7−2−3 仲根・粟斗地区(東部地区)

打墨地区では、平成10年度調査において、リニアメント通過位置(鞍部)の基盤岩中に、破砕帯を伴う断層が確認されが、走向がリニアメントの延長方向とは斜行し、被覆層を変位させていない地質断層であった。

粟斗地区では、14Cによる段丘面の年代測定を実施し、粟斗U面(段丘面は上位からT〜Wの4つに区分)で7940±40年前という年代値が得られた。この段丘面はリニアメント延長上にあたるため、少なくとも7900年以降、活断層は活動してないこととなる。

仲根地区では、平成10年度調査(空中写真判読及び踏査)において、山地と平野部の境界にリニアメントが認められ、龍泉寺付近では、同一の段丘面と考えられる未区分の高位の段丘面を変位させ、直線的な低崖が認められた。

その結果を踏まえ、リニアメントの延長部が低地部を横断する龍泉寺西側の農道で、リニアメントを横断する南北方向に側線をとり、浅層反射法地震探査を実施し、さらに変位地形と推定した段丘面の低崖を挟んで、ボーリング調査を実施した。

浅層反射法地震探査の結果からは、ほぼリニアメントの延長部にあたる、ST127以北と以南で反射面の分布パターンが異なり(南側では、比較的反射パターンが明瞭であるのに対し、北側では、不明瞭となる)、基盤岩中には、高角度で北傾斜な構造が認められた。さらに初動の屈折トモグラフィーからは、低速度帯が認められた。そのため、この区間には基盤岩に断層破砕帯があるものと推定された。しかし、上位の第四紀層内部の構造については、明確には判別できなかった。

ボーリング調査で認められた未固結層(第四紀層)は、リニアメントを挟んで両側の地質が対比され、その産状は、低地側(南側)に向かい地層が緩く傾斜し、ほぼ連続して確認される。活断層によって変位した部分は認められない。またこの傾向は、基盤岩層及び上位の未固結層ともに同じである。

仲根地区では、今回の14C年代測定結果から、4100〜5500年前程度と新しいことが分かった。また、ボーリングで認められた上位の未固結層については、いずれも角礫状の泥岩礫が卓越しており、空中写真判読では、平坦面であったため段丘面と区分したが、岩相からは崖錐性の堆積物である可能性が大きく、段丘形成時又は、形成後に堆積した山地縁辺部の崖錐性堆積物を人工的に平坦化し、2面に分けた可能性が指摘される。14C年代測定の結果からも、未区分の平坦面は、平野部の段丘面の形成(花房面?)と同時期か、むしろ新しい時代に形成されたと考えられる。

また、これらの堆積物はその岩相から、浅い沼地もしくは後背湿地のような環境で堆積したものと考えられる。これらの細粒な堆積物が、山地の縁であり、元々傾斜していた基盤を埋めるような形で堆積したと考えられる。

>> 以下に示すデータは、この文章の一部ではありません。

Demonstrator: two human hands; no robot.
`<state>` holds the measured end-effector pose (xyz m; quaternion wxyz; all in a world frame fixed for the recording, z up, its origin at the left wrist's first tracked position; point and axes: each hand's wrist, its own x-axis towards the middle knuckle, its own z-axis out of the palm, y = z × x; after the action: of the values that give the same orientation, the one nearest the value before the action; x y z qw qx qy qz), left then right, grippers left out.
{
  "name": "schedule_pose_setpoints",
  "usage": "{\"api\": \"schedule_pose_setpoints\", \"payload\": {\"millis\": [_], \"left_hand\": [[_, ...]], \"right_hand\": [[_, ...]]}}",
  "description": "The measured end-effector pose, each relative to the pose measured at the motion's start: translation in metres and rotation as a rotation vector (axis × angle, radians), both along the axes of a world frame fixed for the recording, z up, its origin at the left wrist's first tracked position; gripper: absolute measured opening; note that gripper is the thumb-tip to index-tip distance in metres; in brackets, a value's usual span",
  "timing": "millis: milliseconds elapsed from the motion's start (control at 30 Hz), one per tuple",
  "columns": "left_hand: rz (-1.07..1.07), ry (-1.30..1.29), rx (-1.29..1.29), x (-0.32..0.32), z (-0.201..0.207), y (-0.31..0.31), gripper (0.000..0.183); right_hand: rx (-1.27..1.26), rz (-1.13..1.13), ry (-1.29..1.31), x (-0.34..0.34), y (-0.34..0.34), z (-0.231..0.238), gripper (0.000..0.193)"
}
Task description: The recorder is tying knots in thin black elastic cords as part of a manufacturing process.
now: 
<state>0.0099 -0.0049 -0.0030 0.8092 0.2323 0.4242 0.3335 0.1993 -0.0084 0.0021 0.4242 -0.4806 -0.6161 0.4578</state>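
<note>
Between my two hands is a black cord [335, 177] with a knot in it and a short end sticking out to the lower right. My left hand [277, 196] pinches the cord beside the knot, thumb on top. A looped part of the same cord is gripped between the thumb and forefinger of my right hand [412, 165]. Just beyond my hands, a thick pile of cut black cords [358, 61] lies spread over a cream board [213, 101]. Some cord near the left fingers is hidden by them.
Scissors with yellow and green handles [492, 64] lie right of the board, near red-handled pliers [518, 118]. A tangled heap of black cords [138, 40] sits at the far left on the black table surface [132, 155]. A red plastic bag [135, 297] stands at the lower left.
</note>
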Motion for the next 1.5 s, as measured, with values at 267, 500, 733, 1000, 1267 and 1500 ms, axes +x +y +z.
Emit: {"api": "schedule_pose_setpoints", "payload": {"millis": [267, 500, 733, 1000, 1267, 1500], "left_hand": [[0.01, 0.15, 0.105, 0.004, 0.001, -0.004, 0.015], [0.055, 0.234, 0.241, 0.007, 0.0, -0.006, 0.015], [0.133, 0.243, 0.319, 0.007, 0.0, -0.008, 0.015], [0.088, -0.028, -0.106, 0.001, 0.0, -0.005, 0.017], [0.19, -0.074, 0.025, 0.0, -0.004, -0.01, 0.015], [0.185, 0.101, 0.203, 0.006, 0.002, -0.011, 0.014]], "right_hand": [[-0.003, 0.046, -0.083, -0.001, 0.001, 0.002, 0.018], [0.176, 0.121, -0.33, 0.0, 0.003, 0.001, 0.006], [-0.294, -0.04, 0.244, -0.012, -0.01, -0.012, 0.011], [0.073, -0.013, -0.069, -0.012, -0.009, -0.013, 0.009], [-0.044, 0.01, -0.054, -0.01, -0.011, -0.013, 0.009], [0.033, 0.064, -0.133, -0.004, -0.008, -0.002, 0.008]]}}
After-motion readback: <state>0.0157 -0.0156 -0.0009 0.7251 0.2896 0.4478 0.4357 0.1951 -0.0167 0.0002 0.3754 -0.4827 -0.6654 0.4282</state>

以上から、仲根地区で段丘面を変位させている可能性があるとした箇所は、実際には段丘ではなく人工改変された可能性が高く、さらに変位地形ではないことが確認された。そのため、リニアメント延長部の基盤岩についても、変位していないと判断される。

粟斗地区の段丘面の年代からは少なくとも、7900年前を示す段丘面に変位は認められない。

以上より、鴨川地溝帯北断層では、活断層の活動した証拠は認められず、活断層が存在する可能性は低いと考えられる。